▶ _HOW TO COMPLETE THIS TASK_
Could you output every record below exactly as it appears?

Data records

______

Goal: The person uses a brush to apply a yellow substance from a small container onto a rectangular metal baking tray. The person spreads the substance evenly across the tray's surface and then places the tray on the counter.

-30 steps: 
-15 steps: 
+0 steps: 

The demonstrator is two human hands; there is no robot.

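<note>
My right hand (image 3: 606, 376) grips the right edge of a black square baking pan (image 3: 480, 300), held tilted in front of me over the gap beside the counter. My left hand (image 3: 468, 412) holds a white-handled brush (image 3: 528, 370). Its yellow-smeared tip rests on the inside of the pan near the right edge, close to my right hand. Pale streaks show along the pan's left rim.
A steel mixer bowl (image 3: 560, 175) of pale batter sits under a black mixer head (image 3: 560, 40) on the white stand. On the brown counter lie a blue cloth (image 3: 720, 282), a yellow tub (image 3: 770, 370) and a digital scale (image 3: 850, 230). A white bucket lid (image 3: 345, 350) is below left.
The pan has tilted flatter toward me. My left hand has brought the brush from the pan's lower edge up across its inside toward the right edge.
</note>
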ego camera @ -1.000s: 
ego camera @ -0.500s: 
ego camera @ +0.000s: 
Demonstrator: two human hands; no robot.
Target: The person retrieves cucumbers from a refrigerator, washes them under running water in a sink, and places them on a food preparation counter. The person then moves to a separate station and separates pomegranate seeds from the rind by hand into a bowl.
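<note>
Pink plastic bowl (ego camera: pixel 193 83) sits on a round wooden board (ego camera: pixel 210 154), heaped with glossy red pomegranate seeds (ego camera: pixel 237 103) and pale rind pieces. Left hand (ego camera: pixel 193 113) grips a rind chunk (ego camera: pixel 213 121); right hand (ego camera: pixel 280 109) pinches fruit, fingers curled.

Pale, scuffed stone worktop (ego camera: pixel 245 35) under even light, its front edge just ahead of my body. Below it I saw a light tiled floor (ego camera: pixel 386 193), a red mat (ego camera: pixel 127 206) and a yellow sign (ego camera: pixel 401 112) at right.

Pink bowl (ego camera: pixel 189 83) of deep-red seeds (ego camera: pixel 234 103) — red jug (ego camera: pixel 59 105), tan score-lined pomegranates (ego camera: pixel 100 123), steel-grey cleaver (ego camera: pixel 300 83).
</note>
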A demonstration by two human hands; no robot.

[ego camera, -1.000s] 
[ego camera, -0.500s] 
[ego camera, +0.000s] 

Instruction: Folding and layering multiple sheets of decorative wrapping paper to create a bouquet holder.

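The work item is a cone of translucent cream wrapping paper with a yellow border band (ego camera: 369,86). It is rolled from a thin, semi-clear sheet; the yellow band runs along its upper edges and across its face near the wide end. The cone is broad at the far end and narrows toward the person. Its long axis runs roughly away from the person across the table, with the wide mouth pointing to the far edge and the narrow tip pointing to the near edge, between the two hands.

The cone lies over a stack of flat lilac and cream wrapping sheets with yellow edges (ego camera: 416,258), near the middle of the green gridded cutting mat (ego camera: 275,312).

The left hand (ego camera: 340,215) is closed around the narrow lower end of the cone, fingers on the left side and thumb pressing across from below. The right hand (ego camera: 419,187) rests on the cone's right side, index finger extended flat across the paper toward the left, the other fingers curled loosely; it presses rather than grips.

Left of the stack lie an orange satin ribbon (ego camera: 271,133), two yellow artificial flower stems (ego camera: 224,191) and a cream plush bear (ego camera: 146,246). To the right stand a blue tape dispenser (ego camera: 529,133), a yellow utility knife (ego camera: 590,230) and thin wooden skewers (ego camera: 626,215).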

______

▶ _OUTPUT BELOW_
Goal: The person uses a brush to apply a yellow substance from a small container onto a rectangular metal baking tray. The person spreads the substance evenly across the tray's surface and then places the tray on the counter.

-30 steps: 
-15 steps: 
+0 steps: 

The demonstrator is two human hands; there is no robot.

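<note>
My right hand (image 3: 606, 376) grips the right edge of a black square baking pan (image 3: 480, 300), held tilted in front of me over the gap beside the counter. My left hand (image 3: 468, 412) holds a white-handled brush (image 3: 528, 370). Its yellow-smeared tip rests on the inside of the pan near the right edge, close to my right hand. Pale streaks show along the pan's left rim.
A steel mixer bowl (image 3: 560, 175) of pale batter sits under a black mixer head (image 3: 560, 40) on the white stand. On the brown counter lie a blue cloth (image 3: 720, 282), a yellow tub (image 3: 770, 370) and a digital scale (image 3: 850, 230). A white bucket lid (image 3: 345, 350) is below left.
The pan has tilted flatter toward me. My left hand has brought the brush from the pan's lower edge up across its inside toward the right edge.
</note>
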ego camera @ -1.000s: 
ego camera @ -0.500s: 
ego camera @ +0.000s: 
Demonstrator: two human hands; no robot.
Target: The person retrieves cucumbers from a refrigerator, washes them under running water in a sink, and places them on a food preparation counter. The person then moves to a separate station and separates pomegranate seeds from the rind by hand into a bowl.
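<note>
Pink plastic bowl (ego camera: pixel 193 83) sits on a round wooden board (ego camera: pixel 210 154), heaped with glossy red pomegranate seeds (ego camera: pixel 237 103) and pale rind pieces. Left hand (ego camera: pixel 193 113) grips a rind chunk (ego camera: pixel 213 121); right hand (ego camera: pixel 280 109) pinches fruit, fingers curled.

Pale, scuffed stone worktop (ego camera: pixel 245 35) under even light, its front edge just ahead of my body. Below it I saw a light tiled floor (ego camera: pixel 386 193), a red mat (ego camera: pixel 127 206) and a yellow sign (ego camera: pixel 401 112) at right.

Pink bowl (ego camera: pixel 189 83) of deep-red seeds (ego camera: pixel 234 103) — red jug (ego camera: pixel 59 105), tan score-lined pomegranates (ego camera: pixel 100 123), steel-grey cleaver (ego camera: pixel 300 83).
</note>
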A demonstration by two human hands; no robot.

[ego camera, -1.000s] 
[ego camera, -0.500s] 
[ego camera, +0.000s] 

Instruction: Folding and layering multiple sheets of decorative wrapping paper to create a bouquet holder.

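The work item is a cone of translucent cream wrapping paper with a yellow border band (ego camera: 369,86). It is rolled from a thin, semi-clear sheet; the yellow band runs along its upper edges and across its face near the wide end. The cone is broad at the far end and narrows toward the person. Its long axis runs roughly away from the person across the table, with the wide mouth pointing to the far edge and the narrow tip pointing to the near edge, between the two hands.

The cone lies over a stack of flat lilac and cream wrapping sheets with yellow edges (ego camera: 416,258), near the middle of the green gridded cutting mat (ego camera: 275,312).

The left hand (ego camera: 340,215) is closed around the narrow lower end of the cone, fingers on the left side and thumb pressing across from below. The right hand (ego camera: 419,187) rests on the cone's right side, index finger extended flat across the paper toward the left, the other fingers curled loosely; it presses rather than grips.

Left of the stack lie an orange satin ribbon (ego camera: 271,133), two yellow artificial flower stems (ego camera: 224,191) and a cream plush bear (ego camera: 146,246). To the right stand a blue tape dispenser (ego camera: 529,133), a yellow utility knife (ego camera: 590,230) and thin wooden skewers (ego camera: 626,215).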

Nothing further remains in this exercise.